What Is an Aggregate

An Aggregate is a design pattern that groups related objects into a single unit, guaranteeing strong consistency only within that group. In Eric Evans’ words, it’s a unit of data change. The objects inside an aggregate must always maintain a valid state together, and external access goes only through the group’s entry point.

The key concept is boundary. Inside the aggregate boundary, strong consistency is guaranteed. Outside the boundary — meaning relationships with other aggregates — eventual consistency is allowed. This distinction determines the scope of transactions and governs the system’s scalability.

Aggregate Root — The Single Entry Point

Multiple entities and value objects can coexist within an aggregate. The sole gateway for external communication is the Aggregate Root.

flowchart TB
    subgraph OrderAggregate["Order Aggregate"]
        direction TB
        Order["Order<br/>(Aggregate Root)"]
        OI1["OrderItem"]
        OI2["OrderItem"]
        OI3["OrderItem"]
        SA["ShippingAddress<br/>(Value Object)"]

        Order --> OI1
        Order --> OI2
        Order --> OI3
        Order --> SA
    end

    Client["External Code"] -->|"Access only through Order"| Order
    Client -.->|"Direct access prohibited"| OI1

    style Order fill:#4a90d9

External code is not allowed to directly create or modify OrderItem. It must go through Order. The reason is clear: Order bears the responsibility of guaranteeing the validity of the entire state. For example, the rule that there must be at least one order item — OrderItem itself has no way to enforce this. Only Order can inspect its own item list and validate this rule.

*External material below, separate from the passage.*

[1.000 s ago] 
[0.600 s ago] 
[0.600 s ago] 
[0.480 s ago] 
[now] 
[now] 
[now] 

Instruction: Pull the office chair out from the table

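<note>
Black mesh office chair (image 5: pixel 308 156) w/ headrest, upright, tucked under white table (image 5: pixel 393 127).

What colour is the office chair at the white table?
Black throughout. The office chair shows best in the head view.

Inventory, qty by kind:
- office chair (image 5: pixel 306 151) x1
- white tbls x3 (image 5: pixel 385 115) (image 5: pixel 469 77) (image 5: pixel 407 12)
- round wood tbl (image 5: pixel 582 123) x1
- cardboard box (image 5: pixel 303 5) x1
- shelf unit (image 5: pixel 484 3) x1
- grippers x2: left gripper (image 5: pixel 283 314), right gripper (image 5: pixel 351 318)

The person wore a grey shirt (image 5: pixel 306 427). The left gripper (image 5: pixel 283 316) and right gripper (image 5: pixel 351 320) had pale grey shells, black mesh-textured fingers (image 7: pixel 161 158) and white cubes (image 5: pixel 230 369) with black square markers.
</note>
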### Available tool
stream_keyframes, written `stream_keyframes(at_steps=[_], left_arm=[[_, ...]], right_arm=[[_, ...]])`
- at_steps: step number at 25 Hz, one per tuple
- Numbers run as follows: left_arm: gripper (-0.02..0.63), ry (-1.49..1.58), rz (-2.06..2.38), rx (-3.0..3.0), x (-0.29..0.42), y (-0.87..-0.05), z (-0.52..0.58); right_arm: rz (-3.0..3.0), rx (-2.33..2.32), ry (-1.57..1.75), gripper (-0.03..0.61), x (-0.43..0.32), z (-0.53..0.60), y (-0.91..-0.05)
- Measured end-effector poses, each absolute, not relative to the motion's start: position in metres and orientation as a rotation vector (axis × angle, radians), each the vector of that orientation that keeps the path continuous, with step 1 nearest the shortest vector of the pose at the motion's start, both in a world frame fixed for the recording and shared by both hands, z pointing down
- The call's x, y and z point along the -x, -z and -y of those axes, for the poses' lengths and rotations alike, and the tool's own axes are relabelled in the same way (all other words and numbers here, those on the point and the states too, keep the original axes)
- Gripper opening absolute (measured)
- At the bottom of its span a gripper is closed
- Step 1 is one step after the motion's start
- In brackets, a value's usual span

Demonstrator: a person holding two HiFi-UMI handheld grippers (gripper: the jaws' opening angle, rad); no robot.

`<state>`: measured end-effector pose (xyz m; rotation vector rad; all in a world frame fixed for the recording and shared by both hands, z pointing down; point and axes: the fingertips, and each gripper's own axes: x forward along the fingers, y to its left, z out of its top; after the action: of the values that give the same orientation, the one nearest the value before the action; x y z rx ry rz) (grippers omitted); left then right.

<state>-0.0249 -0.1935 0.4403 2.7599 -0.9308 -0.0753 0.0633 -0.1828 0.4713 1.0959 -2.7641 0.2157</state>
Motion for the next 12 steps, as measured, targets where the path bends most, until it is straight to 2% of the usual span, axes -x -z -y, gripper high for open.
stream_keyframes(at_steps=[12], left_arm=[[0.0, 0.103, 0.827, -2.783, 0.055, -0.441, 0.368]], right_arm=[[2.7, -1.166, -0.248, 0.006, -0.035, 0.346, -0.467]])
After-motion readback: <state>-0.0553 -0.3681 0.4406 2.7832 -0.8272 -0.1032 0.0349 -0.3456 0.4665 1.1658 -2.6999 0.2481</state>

The principle that the Aggregate Root is the sole entry point implies three things:

1. External objects reference only the Aggregate Root. Internal entity references are not exposed outside.
2. All state changes go through the Aggregate Root’s methods. Directly manipulating internal objects can break invariants.
3. Persistence and retrieval happen at the Aggregate Root level. Something like OrderItemRepository doesn’t exist.

Transaction Boundary = Aggregate Boundary

In DDD, the principle is that a single transaction modifies only a single aggregate. This rule might feel excessive at first. You need to create an order and deduct inventory at the same time — you’re saying you can’t do both in one transaction?

Correct. The order aggregate and the inventory aggregate are processed in separate transactions. Inventory deduction is handled asynchronously by subscribing to the order creation event, or executed in a separate transaction. This way, creating an order doesn’t hold a lock on the inventory table, greatly improving concurrency.

Of course, a time gap arises where the order exists but inventory hasn’t been reduced yet. This is eventual consistency. You tolerate brief inconsistency while designing the system to ultimately reach a consistent state. Compensation transactions and the Saga pattern are used to bridge this gap.

The foundation of this structure is Domain Events, which are covered in detail in Part 7.

Aggregate Design Rules

Here are practical rules for designing aggregates well. The rules presented in Vaughn Vernon’s Implementing Domain-Driven Design hold up well in practice.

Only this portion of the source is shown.